​Réinventer la création d’emplois au Maroc : Entre réformes et nouvelles exigences


Rédigé par La Rédaction le Vendredi 14 Février 2025

Création d’emplois : Faut-il repenser entièrement le modèle marocain ?
Bilan social, SMIG différencié, formation : Les clés d’une réforme réussie
L’emploi au Maroc : Pourquoi le statu quo n’est plus possible ?



Par Aziddin Zidi DG LC WAIKIKI MAROC

La question de la création d’emplois au Maroc ne peut plus être abordée sous le seul prisme de la croissance économique globale. Malgré les efforts engagés ces dernières années, le taux de chômage demeure préoccupant, atteignant 13,3 % en 2024, avec des pics alarmants chez les jeunes et les diplômés. Loin des solutions conjoncturelles, une réflexion structurelle s’impose, intégrant des réformes profondes en matière de gouvernance des entreprises, intégration du secteur informel, différenciation du SMIG et adaptation de la formation aux réalités du marché.

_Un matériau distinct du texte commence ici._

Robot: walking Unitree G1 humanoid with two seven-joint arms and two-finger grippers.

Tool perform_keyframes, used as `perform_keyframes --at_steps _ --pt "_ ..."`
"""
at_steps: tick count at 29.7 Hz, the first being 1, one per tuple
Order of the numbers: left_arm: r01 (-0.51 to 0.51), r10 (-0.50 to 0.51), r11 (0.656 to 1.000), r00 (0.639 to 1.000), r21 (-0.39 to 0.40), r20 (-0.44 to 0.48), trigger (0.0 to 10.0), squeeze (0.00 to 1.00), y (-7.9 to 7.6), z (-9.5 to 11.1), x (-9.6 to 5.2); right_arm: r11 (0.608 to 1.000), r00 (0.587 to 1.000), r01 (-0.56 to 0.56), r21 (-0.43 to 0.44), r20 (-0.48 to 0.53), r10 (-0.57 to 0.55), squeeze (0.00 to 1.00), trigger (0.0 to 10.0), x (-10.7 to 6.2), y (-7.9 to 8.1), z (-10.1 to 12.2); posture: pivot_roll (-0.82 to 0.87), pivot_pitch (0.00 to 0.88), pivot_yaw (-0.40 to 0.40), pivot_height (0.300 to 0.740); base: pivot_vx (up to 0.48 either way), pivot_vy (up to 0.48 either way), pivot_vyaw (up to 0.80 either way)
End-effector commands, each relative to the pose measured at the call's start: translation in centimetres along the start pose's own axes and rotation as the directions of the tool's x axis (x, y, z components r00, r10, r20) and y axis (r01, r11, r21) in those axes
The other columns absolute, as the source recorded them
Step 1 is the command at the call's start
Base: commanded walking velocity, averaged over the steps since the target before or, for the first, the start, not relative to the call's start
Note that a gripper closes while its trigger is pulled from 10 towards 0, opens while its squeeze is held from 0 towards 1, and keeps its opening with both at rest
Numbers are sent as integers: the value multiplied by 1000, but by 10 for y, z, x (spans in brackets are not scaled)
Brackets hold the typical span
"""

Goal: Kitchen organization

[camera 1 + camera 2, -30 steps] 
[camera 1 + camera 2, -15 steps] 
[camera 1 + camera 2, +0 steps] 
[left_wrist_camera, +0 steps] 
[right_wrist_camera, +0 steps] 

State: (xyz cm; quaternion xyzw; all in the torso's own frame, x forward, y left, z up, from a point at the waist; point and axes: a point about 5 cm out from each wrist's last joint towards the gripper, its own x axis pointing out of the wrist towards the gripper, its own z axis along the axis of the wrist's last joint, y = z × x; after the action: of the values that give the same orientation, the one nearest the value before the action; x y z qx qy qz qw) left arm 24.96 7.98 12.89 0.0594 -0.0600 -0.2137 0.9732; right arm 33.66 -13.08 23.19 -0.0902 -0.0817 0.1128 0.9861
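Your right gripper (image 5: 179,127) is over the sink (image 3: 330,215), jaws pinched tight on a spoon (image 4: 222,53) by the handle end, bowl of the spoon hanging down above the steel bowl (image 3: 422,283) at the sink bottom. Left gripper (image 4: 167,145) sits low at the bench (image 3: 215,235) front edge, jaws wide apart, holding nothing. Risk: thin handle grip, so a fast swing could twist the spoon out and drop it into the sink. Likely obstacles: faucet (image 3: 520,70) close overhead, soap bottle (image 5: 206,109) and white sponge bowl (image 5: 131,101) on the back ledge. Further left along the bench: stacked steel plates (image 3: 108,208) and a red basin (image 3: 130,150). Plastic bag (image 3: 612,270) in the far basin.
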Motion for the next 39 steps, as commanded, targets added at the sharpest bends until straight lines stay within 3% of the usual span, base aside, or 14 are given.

Le Bilan Social : Un Indicateur Clé de Performance Économique et Sociétale

Dans un marché du travail en pleine mutation, l’adoption du Bilan Social comme critère incontournable pourrait constituer une véritable révolution dans l’évaluation des entreprises. Jusqu’à présent, la valeur d’une entreprise repose principalement sur son bilan fiscal et financier, reléguant au second plan son impact sur l’emploi, la formation et le bien-être des salariés.

Pourquoi un Bilan Social obligatoire ?

L’instauration d’un bilan social obligatoire et systématique, en complément du bilan fiscal, permettrait de :
  Valoriser les entreprises qui s’engagent dans la création d’emplois durables et de qualité. Établir un Rating Sociétal, influençant les conditions de financement et l’accès aux marchés publics. Sanctionner les structures qui ne contribuent pas suffisamment à la dynamique sociale et territoriale. Un rating sociétal basé sur des critères objectifs – taux d’insertion des jeunes, stabilité des emplois, politiques de formation continue, équité salariale, respect des normes sociales – encouragerait une économie plus responsable et inclusive. Il s’agirait d’un levier puissant pour conditionner l’accès aux financements publics, aux aides et aux grands marchés de l’État aux entreprises qui jouent réellement leur rôle sociétal.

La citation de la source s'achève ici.